We had managed to sell the instrument to a merchant in town, who had amassed enough wealth to want to enrich it with musical accomplishments. He had even managed to hire a tutor all the way from Munich to teach his wife and daughters how to play. The young man would be arriving after we had gone, but the merchant would be bringing along a hired wagon and some hired hands to bring the keyboard back to his home on the morrow.
It would be my last night with the klavier; I ought to say goodbye to it like a proper friend.
After the inn had settled down for the evening, I sat down at its bench, feeling both awkward and not. The feel of the wood beneath my thighs was the same as it had always been, yet somehow different, somehow new. I was relearning the instrument, experiencing it with fresh fingers and fresh eyes. I had forgotten how to take it for granted.

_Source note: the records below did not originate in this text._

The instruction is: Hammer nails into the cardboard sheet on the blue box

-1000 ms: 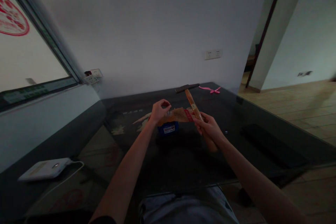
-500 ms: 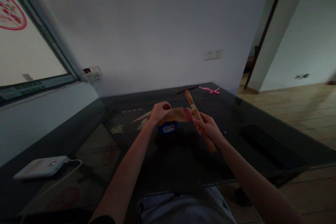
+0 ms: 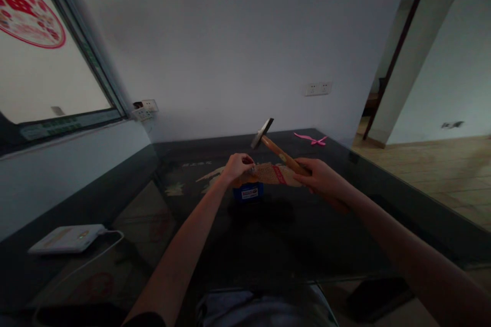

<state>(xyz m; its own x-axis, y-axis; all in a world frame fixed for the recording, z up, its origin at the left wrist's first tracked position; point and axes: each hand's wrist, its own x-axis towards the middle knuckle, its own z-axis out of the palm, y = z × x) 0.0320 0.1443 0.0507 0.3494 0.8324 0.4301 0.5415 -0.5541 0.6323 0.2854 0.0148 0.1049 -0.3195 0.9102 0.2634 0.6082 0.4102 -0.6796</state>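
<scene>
My right hand is wrapped round the wooden handle of a hammer. The hammer points up and to the left, its metal head in the air beyond my left hand. My left hand is closed in a pinch over a flat tan strip with a red band; what its fingertips hold is too small to make out. Under the strip's left part stands a blue box with a white label. The strip's right end reaches close to my right hand; whether they touch is unclear.
A white power bank with a white cable lies at the left of the dark glossy table. A pink ribbon lies at the back right. Behind the table is a wall with sockets.
My right hand has moved right and swung the hammer over, so its head is now raised and farther left. My left hand keeps its pinch at the strip. The view has shifted slightly.
</scene>
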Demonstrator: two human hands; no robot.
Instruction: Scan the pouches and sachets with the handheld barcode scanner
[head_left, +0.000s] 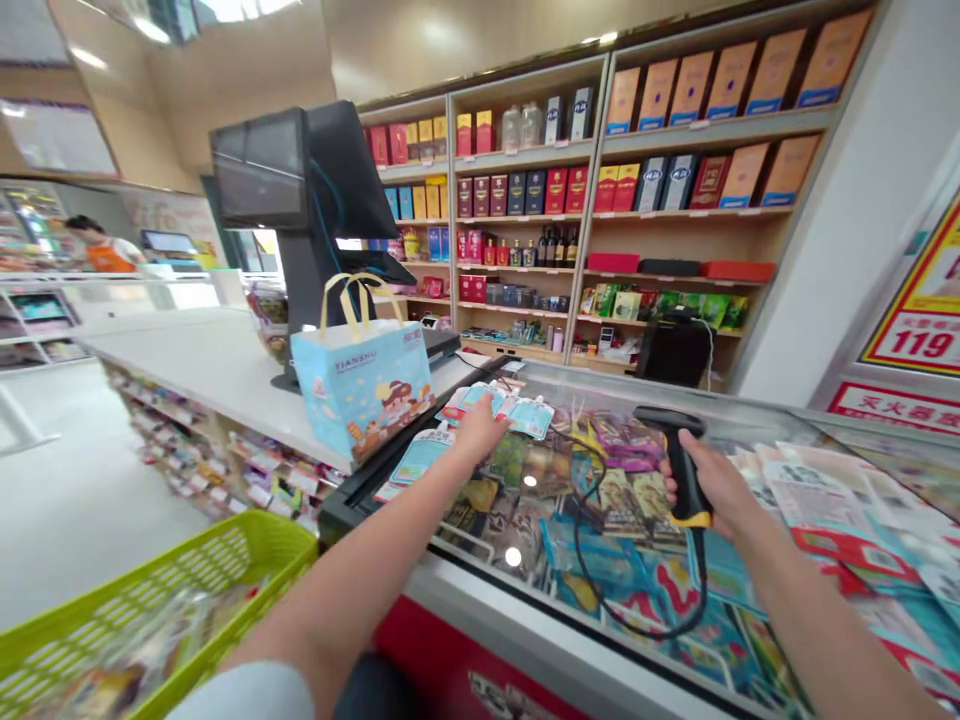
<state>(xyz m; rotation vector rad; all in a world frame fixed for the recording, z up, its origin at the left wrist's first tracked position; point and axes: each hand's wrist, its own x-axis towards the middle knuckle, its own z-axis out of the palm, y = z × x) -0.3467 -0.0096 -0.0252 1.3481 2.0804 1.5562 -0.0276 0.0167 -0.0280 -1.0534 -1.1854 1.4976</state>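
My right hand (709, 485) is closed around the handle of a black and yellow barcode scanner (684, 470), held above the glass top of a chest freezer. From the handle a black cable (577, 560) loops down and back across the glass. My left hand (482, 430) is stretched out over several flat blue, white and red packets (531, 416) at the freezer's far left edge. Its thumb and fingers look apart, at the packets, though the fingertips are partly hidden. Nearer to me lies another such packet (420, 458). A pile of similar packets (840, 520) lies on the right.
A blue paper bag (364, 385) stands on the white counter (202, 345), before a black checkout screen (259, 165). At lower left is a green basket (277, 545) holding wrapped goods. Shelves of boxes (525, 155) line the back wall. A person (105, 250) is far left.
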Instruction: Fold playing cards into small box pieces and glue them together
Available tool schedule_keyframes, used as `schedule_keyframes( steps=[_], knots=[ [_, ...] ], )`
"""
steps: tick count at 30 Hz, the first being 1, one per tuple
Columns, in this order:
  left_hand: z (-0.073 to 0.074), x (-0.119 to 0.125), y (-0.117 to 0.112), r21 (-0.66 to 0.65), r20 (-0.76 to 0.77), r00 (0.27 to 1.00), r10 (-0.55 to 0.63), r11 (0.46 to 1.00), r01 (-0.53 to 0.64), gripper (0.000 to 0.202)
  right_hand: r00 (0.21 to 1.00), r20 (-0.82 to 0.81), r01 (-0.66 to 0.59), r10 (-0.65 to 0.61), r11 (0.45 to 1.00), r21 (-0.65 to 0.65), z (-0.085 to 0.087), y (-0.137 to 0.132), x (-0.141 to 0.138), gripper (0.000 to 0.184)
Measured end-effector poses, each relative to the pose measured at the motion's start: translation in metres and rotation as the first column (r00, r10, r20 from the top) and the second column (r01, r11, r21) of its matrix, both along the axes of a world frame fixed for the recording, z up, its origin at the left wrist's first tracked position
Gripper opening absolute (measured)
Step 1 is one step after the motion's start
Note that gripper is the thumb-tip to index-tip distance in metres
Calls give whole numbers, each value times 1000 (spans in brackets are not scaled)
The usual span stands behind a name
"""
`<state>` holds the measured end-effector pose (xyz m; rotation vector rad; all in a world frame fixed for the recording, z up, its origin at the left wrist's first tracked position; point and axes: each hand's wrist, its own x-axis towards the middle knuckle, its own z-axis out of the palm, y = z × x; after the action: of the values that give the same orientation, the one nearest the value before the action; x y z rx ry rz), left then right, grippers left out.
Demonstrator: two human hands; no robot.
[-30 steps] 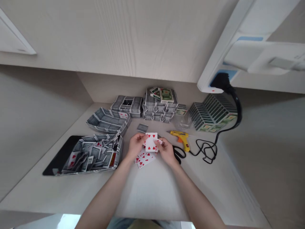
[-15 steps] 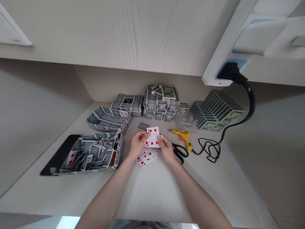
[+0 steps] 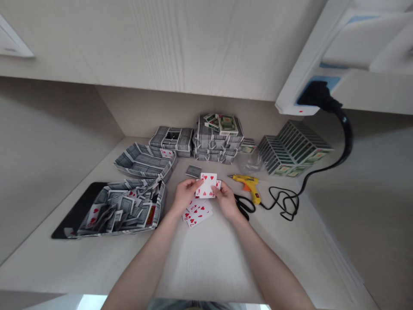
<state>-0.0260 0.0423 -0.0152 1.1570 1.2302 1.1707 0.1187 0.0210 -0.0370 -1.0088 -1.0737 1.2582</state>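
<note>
Between my two hands are playing cards (image 3: 208, 186), with a four of hearts on top and a five of hearts sticking out behind it. My left hand (image 3: 186, 193) pinches their left side, thumb on the face. On the right side my right hand (image 3: 226, 199) grips them the same way. Just below, loose heart cards (image 3: 200, 217) lie face up and overlapping on the table. A face-down card or small stack (image 3: 193, 171) lies beyond my left fingers. Black-handled scissors (image 3: 245, 206) rest beside my right hand, their blades hidden.
A yellow glue gun (image 3: 248, 185) with a black cord (image 3: 301, 191) lies to the right, before stacked card boxes (image 3: 290, 148). At left, an open card-covered box (image 3: 129, 230) holds many cards, near a card-built tray (image 3: 142, 161). Card-covered boxes (image 3: 217, 144) stand at the back.
The held cards have shifted slightly against each other: the five now shows more at the right, behind the four. Both hands keep their grip in nearly the same place.
</note>
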Motion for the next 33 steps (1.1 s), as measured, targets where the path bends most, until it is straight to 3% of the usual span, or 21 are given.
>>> schedule_keyframes(
  steps=[7,14,22,33],
  knots=[
    [-4,1,1,4,10,1000,-5,1000,5,32,997,-73,-33,29,998,-50,-4,1,1,29],
    [-2,3,0,-7,22,999,43,999,-43,32,998,66,22,-17,998,-66,2,1,-1,32],
    [3,3,-1,-19,43,997,63,998,-62,29,999,50,-5,10,996,-93,6,1,-1,30],
    [1,3,-2,63,-70,996,61,996,-57,32,999,31,35,-32,995,-92,2,2,-3,30]
  ],
)
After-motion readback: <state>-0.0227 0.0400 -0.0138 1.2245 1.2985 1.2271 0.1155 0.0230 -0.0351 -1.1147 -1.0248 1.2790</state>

Moonlight edged my world in silver, illuminating the yellowed keys of the klavier, turning them a dull gray. I ran my hands over the keyboard, and hesitated, my fingers poised with notes unplayed. A prickle skittered along the side of my neck, invisible spiders crawling up my spine, an unseen breeze stirring my hair against my skin. I shuddered, trying to brush away the cobwebs of doubt. The weight of a promise sat heavy on my breast, hung from a chain about my throat. A wolf’s-head ring. His ring.

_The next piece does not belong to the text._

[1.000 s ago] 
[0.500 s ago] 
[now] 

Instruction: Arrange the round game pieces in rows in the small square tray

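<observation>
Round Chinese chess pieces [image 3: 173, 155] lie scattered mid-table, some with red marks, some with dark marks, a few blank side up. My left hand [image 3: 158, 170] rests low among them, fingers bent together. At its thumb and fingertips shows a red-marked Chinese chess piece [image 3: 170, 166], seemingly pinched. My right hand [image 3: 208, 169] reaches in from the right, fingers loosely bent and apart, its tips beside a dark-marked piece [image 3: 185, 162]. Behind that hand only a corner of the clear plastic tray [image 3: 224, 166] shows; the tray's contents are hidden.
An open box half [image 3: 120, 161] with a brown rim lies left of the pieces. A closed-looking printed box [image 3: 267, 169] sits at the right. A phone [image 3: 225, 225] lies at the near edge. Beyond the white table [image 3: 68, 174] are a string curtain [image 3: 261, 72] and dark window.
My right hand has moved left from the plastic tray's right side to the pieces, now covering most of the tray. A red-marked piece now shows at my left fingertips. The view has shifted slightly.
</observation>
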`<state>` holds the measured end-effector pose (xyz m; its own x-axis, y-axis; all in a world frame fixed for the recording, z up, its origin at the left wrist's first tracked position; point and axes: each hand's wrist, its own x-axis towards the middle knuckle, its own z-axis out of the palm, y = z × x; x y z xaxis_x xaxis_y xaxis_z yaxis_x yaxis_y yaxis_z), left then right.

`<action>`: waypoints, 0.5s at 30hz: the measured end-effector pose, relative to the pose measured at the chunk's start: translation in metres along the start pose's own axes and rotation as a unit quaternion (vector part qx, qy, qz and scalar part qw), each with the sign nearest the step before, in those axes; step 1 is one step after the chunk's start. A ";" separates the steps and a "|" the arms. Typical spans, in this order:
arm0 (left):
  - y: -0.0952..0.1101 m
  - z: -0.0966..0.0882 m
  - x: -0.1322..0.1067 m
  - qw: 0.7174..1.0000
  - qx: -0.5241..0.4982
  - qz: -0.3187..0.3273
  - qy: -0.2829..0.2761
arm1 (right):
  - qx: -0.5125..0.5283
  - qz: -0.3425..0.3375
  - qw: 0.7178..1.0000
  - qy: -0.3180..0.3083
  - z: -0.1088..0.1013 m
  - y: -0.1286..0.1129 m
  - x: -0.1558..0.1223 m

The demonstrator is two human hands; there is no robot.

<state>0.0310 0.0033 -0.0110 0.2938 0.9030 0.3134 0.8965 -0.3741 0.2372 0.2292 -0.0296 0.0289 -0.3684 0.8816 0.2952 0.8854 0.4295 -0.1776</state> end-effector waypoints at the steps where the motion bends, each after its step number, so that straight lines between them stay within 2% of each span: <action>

I played a few chords, softly, quietly, although I was far enough removed from the rest of the inn in Josef’s old room that the guests would not overhear. I ran through a few scales, warming up my fingers before settling into some exercises by Clementi. I was avoiding another song, another melody that was fighting its way to the forefront of my mind.
The longer I played, the easier it began to feel. There were no ghosts in my home, no regrets or longing made flesh. But it wasn’t only my mind that carried memories; it was my muscles, my fingers, my heart. Slowly, but surely, the music began to change.
The Wedding Night Sonata.
No. I wrenched my thoughts away from the past and toward the future, my brother, Vienna.
Vienna. Where one could attend a concert of the newest symphony by Haydn, see the latest play by Schikaneder at the Theatre auf der Wieden, or mingle with the greatest minds of our generation in a myriad of coffeehouses and salons. Vienna, where artists and philosophers flooded the streets, conversation flowing like wine. Vienna, where there were no sacred spaces, no places where the worlds above and below existed together.
Where Josef was free.
Where I might be free.
I clenched my fists, wringing sour notes from the klavier. No. I will not. I would not.
Yet like a boat borne backward along the current, I found myself sinking back into the music. My music. In my memory and in my mind, a violin began to play the second movement, the adagio. I closed my eyes and let myself be swept out to sea.
I let myself drown.
Elisabeth.
Images rose up behind my closed lids. Long, elegant fingers across the neck of a violin, the smooth motion of a bowing arm, the rise and fall of a body in thrall to a musical tide.
I played.
Working on the sonata was as easy and as difficult as falling asleep. My body instinctively knew how, even if my mind had forgotten. My fingers found their places on the keyboard, occasionally forging new paths, new combinations. Composing was the process of working through an idea, the gathering of snippets of melody, of sound, of rhythm, of harmony. The refinement of phrases, counterpoint, and supporting lines. Drafts upon drafts upon drafts until a theme emerged, a story, a resolution.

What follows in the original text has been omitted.